Brigitte Kicken, one of the priest’s original victims, told the Dutch newspaper she spent years trying to bring attention to her case. She wrote the pope and didn’t get a reply. She then flew to Rome and hand-delivered her letter to the Vatican Post Office. She then received a note saying the Vatican would reply “soon” but has yet to receive another response.

“People talk about America, but the same thing happened to me around the corner,” Kicken said.

In a response published on its website, the Dutch bishops’ conference noted that most of the accusations stemmed from a years-old report commissioned by the conference itself, and the majority of cases were decades old and involved alleged perpetrators who were already deceased.

Speaking about the cases of bishops transferring abusive priests, the statement said that “in certain cases, the abuse was known, and it must be noted in those situations insufficient care was taken by bishops who gave these priests a new appointment.”

It went on to say that in other cases, “the abuse was not known to the bishop who appointed the priest to a new position, but there was not a careful exchange of information between bishops and other superiors.”

The statement said that since 2011, the Dutch bishops’ conference has taken measures to prevent such situations happening in the future and has continued to update its policies to screen out abusers and better protect the Church.

“Sexual abuse shouldn’t happen anywhere, but certainly not in the Church, which has the mission to proclaim the Gospel of Christ,” the statement concluded.

Knibbe told NRC Handelsblad she does not believe that “corruption is out of the system.”

“The archives of the Congregation for Doctrine of the Faith in the Vatican [which adjudicates cases of clerical sexual abuse] are full of abuse cases that are not publicized.
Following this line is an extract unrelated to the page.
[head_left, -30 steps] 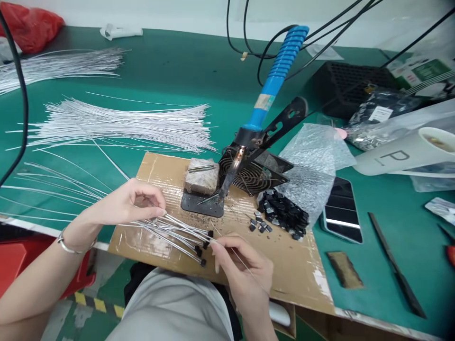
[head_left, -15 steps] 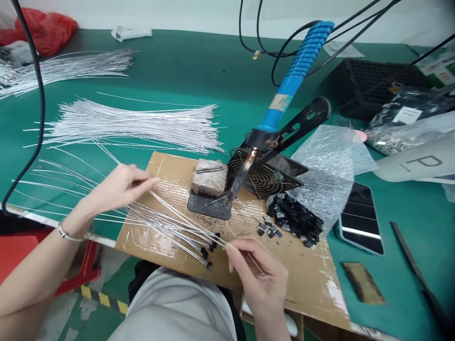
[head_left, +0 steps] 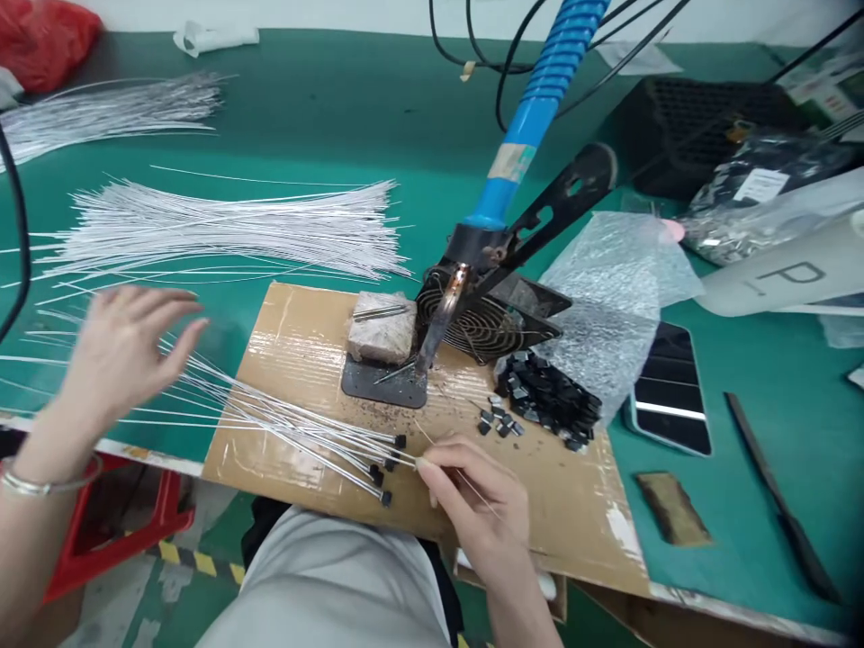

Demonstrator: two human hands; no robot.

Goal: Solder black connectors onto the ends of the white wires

The local priest may still have the courage to stop a perpetrator, but the hierarchy is corrupt,” she said.

The Dutch report is just the latest in a series of abuse scandals to hit the Church this year.

Since January, the Church in Chile has been overwhelmed by the crisis, and it also overshadowed Pope Francis’s Aug. 25-26 visit to Ireland.

Last week, it was announced that after consulting his advisory Council of Cardinals, Francis was calling the presidents of the world’s bishops’ conferences to Rome Feb. 21-24, 2019 for a meeting to discuss the “protection of minors.”